About two weeks after Connor reported his description of the inferno to the Macon Beacon, gallows were erected for him across the street from the jail. During the days leading up to Connor’s hanging, he was allowed to preach to crowds of African-Americans that gathered below his window. On Friday, September 26th, 1907, before a crowd that had gathered to witness “the deep damnation of his taking off,” Connor left this world.
Connor walked, dressed almost entirely in black, resolutely to the scaffold and spoke in a strong voice before the noose placed over his neck and the trap sprung. The paper describes the scene with a sense of wonderment. “There were curious ejaculations as to the expressions of wonder at the nerve he exhibited in the face of horrible death, and there were—from the emotional members of his own race—exclamations of admiration for his courage and his religious faith that braved the terrors of the unknown future.”

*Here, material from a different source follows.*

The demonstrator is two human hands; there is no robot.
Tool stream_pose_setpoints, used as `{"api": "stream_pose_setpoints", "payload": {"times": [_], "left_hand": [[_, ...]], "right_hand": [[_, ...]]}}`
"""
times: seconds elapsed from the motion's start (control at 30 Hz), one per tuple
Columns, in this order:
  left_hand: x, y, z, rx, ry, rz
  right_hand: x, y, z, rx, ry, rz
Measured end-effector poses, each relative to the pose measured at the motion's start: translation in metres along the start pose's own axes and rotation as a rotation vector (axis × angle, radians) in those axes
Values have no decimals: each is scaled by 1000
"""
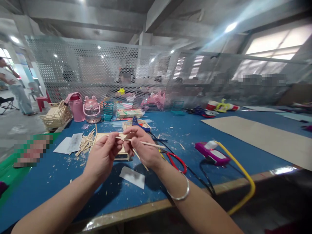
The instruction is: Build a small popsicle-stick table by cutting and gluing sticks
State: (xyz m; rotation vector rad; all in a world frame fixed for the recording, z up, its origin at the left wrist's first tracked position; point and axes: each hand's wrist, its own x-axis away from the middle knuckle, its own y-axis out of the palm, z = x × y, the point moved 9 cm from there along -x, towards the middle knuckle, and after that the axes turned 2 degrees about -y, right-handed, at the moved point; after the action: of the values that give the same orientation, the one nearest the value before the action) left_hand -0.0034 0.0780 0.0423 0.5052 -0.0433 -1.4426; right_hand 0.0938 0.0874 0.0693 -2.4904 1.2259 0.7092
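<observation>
A thin wooden stick (pixel 151 144) is held above the blue table (pixel 168 126). My left hand (pixel 107 148) pinches its left end between thumb and fingers. My right hand (pixel 143 146) has its fingers closed around the stick's middle, and the stick sticks out to the right. Under and behind my hands is a small wooden frame structure (pixel 122 157), partly hidden by them. A pile of short wooden sticks (pixel 85 142) lies to the left of it. A blue glue gun (pixel 140 125) rests behind my right hand.
Red-handled scissors (pixel 179 162) and black cables lie right of my hands. Further right are a purple power strip (pixel 212 154) with a yellow cable (pixel 243 172) and cardboard (pixel 258 138). Pink bottles (pixel 77 108) and a wooden model (pixel 56 115) stand back left; a white card (pixel 133 177) lies in front.
</observation>
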Motion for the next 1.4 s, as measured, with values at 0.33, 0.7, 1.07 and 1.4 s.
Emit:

According to Alan Brown, inmates of the jail reported that Connor continued to make appearances within the building and that his spirit still abides in the library that once held him. Perhaps this Mississippi Dante is still trying to save the living souls of Noxubee County.
- Brown, Alan. Stories from the Haunted South. Oxford, MS: University Press of Mississippi, 2004.
- Federal Writers’ Project of the Works Progress Administration. Mississippi: A Guide to the Magnolia State. New York: Viking Press, 1938.
- “The Hanging.” Macon Beacon. 28 September 1907.
- Macon, Mississippi. Wikipedia, The Free Encyclopedia. Accessed 11 August 2010.
- Newsome, Paul & William C. Allen. National Register of Historic Places Nomination form for the Old Noxubee County Jail. 28 September 1978.
- “A Noxubee Dante.” Macon Beacon. 14 September 1907.
- “Noxubee’s New Jail.” Macon Beacon. 11 May 1907.
- Rowland, Dunbar. Mississippi: Comprising Sketches of Counties, Towns, Events, Institutions and Persons Arranged in Cyclopedic Form, Vol. II, L-Z. Atlanta: Southern Historical Publishing Association, 1907.
- Treaty of Dancing Rabbit Creek. Wikipedia, The Free Encyclopedia. Accessed 11 August 2010.